Law enforcers have also teamed up with West Sussex County Council (WSCC) to hold a series of education seminars, to better inform the public about their responsibilities when exercising dogs in the countryside.
Sgt Tom Carter, who leads nationally on livestock worrying, told the most recent seminar at Binsbury College in West Sussex that “dogs are basically domesticated wolves”.

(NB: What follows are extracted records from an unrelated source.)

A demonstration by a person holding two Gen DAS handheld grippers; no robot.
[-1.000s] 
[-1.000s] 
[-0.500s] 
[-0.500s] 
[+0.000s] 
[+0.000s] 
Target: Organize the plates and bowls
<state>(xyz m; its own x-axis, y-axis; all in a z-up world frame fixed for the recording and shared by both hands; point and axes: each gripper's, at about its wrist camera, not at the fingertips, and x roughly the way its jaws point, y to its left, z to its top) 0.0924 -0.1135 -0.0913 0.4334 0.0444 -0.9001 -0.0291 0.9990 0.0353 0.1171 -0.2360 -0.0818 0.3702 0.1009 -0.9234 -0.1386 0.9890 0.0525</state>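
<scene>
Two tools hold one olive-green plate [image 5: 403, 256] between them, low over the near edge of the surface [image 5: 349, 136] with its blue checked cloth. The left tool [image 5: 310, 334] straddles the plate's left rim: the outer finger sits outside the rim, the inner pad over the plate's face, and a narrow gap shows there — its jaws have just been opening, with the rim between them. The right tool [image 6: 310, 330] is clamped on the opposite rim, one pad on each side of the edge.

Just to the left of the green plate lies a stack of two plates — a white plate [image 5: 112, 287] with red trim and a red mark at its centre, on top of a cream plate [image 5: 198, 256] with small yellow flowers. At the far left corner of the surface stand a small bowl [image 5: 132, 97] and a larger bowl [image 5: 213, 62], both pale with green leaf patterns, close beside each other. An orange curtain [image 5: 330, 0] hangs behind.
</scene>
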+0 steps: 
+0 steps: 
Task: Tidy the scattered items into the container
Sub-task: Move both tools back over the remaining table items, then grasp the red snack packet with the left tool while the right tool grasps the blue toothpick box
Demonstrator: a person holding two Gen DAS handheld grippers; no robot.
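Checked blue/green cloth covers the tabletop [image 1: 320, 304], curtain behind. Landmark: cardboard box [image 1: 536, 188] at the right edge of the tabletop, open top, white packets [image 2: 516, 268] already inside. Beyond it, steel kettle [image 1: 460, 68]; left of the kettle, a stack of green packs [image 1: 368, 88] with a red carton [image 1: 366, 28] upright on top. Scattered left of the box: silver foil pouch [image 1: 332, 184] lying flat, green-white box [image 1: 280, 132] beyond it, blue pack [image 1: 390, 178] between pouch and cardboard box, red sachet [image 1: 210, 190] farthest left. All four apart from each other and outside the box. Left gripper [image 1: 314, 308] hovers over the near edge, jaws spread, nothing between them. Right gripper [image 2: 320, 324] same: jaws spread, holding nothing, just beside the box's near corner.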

Despite many years of breeding and often diligent training, the traits to hunt and kill can still be triggered.
“In a field of sheep, the red mists come down, and no matter how much the dog walker wants to get it back, it will ping from sheep to sheep like a pinball,” he said.
Sheep worrying can happen even if the dog is on an extendable lead, as sheep can still miscarry simply from the stress, costing farmers thousands of pounds in lost revenue.
Sgt Carter explained DNA kits are about to be issued to crime scene investigators in Sussex, as part of a national roll-out by the Met.
“They will be used for things like deer poaching, hare coursing and sheep worrying,” he said.
Bite marks will be swabbed and any dog saliva will be DNA tested. This could provide proof of responsibility if a sample is collected from a suspect dog.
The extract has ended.